## What to work on
Quote exactly the lines spanning from the top of the data below to the line that contains "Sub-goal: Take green", including both.

┌──

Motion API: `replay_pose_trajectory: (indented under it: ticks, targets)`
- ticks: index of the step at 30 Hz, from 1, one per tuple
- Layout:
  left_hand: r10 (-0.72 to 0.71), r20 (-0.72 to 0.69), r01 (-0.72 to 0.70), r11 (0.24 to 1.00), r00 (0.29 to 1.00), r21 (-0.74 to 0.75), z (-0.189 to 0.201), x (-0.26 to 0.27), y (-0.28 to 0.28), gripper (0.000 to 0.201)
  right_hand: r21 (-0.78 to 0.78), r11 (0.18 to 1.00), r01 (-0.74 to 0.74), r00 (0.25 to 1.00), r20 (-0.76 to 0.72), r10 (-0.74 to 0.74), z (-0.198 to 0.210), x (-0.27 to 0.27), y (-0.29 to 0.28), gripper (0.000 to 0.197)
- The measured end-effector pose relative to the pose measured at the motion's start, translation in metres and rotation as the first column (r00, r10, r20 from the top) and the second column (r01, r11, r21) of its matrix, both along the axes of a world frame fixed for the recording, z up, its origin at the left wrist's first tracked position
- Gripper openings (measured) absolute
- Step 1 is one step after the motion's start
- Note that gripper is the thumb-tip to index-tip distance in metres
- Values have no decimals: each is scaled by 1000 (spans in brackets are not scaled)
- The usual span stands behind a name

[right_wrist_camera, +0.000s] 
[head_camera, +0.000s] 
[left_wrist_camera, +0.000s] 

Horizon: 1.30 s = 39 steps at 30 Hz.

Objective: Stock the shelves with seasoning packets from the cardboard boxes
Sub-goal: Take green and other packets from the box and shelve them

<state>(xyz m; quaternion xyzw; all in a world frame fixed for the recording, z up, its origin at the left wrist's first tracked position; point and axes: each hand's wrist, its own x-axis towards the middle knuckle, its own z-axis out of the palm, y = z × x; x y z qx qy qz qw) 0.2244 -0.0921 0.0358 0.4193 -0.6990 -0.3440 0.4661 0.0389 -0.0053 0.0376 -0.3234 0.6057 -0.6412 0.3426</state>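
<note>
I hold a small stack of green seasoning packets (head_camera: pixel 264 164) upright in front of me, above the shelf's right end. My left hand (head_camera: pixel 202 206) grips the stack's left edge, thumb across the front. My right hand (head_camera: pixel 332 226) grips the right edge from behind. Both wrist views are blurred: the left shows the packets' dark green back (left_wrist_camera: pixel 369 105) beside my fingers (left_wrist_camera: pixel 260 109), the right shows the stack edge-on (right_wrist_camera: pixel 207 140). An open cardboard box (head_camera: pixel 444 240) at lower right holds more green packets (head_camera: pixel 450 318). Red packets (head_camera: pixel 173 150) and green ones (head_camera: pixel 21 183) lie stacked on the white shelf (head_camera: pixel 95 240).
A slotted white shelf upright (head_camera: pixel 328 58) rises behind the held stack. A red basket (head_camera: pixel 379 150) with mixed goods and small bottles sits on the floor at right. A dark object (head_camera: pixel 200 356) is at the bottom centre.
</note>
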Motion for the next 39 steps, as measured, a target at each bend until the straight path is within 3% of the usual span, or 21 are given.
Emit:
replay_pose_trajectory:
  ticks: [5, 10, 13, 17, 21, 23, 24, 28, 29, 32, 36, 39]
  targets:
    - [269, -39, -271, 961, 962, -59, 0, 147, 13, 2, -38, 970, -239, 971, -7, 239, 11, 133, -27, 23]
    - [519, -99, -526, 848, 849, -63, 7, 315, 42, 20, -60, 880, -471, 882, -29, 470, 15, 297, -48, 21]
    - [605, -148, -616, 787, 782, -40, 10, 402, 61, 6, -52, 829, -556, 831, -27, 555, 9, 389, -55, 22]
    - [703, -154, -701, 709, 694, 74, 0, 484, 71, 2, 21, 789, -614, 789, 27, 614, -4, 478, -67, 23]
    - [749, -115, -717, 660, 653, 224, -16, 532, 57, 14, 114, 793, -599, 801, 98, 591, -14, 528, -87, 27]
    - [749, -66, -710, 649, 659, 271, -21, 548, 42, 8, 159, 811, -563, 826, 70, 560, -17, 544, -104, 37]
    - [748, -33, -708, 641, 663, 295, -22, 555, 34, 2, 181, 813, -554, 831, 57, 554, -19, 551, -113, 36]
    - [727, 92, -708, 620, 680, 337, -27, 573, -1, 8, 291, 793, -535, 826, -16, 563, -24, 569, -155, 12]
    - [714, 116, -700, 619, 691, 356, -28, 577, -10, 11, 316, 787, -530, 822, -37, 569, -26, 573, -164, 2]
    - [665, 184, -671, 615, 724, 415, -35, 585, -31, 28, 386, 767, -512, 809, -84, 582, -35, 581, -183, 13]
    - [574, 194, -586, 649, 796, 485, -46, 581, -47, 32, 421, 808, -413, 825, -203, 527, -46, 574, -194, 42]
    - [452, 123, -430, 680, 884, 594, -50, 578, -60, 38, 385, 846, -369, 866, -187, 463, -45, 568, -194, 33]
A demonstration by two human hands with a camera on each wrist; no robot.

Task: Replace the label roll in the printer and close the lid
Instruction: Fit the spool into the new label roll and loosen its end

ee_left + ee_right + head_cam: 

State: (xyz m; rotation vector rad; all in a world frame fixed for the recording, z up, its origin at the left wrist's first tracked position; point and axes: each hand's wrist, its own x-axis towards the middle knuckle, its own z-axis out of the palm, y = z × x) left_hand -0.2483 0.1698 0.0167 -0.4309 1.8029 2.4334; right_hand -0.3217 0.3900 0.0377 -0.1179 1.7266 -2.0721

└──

## Written response
Motion API: `replay_pose_trajectory: (indented under it: ticks, targets)`
- ticks: index of the step at 30 Hz, from 1, one per tuple
- Layout:
  left_hand: r10 (-0.72 to 0.71), r20 (-0.72 to 0.69), r01 (-0.72 to 0.70), r11 (0.24 to 1.00), r00 (0.29 to 1.00), r21 (-0.74 to 0.75), z (-0.189 to 0.201), x (-0.26 to 0.27), y (-0.28 to 0.28), gripper (0.000 to 0.201)
  right_hand: r21 (-0.78 to 0.78), r11 (0.18 to 1.00), r01 (-0.74 to 0.74), r00 (0.25 to 1.00), r20 (-0.76 to 0.72), r10 (-0.74 to 0.74), z (-0.198 to 0.210), x (-0.27 to 0.27), y (-0.29 to 0.28), gripper (0.000 to 0.197)
- The measured end-effector pose relative to the pose measured at the motion's start, translation in metres and rotation as the first column (r00, r10, r20 from the top) and the second column (r01, r11, r21) of its matrix, both along the axes of a world frame fixed for the recording, z up, its origin at the left wrist's first tracked position
- Gripper openings (measured) absolute
- Step 1 is one step after the motion's start
- Note that gripper is the thumb-tip to index-tip distance in metres
- Values have no decimals: each is scaled by 1000 (spans in brackets are not scaled)
- The usual span stands behind a name

[right_wrist_camera, +0.000s] 
[head_camera, +0.000s] 
[left_wrist_camera, +0.000s] 

Horizon: 1.30 s = 39 steps at 30 Hz.

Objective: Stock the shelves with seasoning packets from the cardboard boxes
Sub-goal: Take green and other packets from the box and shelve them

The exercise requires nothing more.